DA George Gascon said Wednesday that city prosecutors will “dismiss nearly 3,000 misdemeanor cases and review nearly 5,000 felony cases for possible action,” going back as far as the 1970’s, as reported by the Associated Press.
The ability to expunge and alter criminal records is made possible by Proposition 64, California cannabis legalization measure which was passed at the end of 2016. One stipulation of Prop 64 was that those with prior cannabis convictions could petition to have their criminal records changed.
But some cities have considered taking it upon themselves to do it without having to be petitioned. A bill introduced earlier this month into the state congress would automatically expunge or reduce criminal cannabis convictions.
This doesn’t just come from bleeding heart guilt over drug war remorse. It’s also about saving resources.

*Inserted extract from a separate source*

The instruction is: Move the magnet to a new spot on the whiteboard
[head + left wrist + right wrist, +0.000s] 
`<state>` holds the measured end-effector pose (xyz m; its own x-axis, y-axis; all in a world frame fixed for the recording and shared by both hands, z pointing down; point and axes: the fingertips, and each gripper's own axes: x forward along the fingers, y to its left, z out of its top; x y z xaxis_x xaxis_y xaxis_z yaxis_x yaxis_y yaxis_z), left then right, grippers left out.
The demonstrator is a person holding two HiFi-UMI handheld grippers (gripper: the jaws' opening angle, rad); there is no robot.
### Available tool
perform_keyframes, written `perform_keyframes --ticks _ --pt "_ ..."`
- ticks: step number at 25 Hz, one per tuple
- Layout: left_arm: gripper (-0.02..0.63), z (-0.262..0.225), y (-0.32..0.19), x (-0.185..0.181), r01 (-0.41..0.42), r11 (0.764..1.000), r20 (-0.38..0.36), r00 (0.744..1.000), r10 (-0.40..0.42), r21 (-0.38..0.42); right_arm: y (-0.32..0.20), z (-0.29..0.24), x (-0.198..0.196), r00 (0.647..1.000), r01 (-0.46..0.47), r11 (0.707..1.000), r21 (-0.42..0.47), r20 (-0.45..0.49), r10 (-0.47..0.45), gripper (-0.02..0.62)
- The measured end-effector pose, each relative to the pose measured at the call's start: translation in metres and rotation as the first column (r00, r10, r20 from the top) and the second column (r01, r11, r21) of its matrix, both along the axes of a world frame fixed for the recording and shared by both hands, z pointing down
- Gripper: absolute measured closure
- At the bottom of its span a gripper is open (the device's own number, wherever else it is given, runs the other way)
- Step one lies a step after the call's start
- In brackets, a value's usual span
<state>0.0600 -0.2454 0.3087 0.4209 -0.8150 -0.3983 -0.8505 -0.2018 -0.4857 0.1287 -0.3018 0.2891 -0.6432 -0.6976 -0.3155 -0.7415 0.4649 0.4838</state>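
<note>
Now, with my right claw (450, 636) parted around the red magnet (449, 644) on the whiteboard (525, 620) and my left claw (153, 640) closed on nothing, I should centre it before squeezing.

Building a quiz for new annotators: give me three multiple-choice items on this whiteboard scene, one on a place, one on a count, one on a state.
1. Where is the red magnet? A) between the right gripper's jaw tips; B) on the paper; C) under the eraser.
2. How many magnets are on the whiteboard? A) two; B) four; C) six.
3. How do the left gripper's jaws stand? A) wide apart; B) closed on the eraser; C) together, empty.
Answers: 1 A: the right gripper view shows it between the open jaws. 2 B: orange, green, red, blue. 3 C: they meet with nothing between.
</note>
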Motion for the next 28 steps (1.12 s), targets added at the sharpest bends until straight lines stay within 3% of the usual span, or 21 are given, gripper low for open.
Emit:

Gascon noted that wiping out thousands of convictions all at once would save a lot of time and money for the courts, compared with going through cases one by one as they’re petitioned. But that’s not to say that there isn’t any drug war guilt at work, and rightfully so.
“A misdemeanor or felony conviction can have significant implications for employment, housing, and other benefits,” Gascon said.
So far Gascon says the city has received only 23 petitions for expunging or reducing cannabis convictions. Statewide, roughly 5,000 people have petitioned to alter their records, out of 100,000 who are eligible.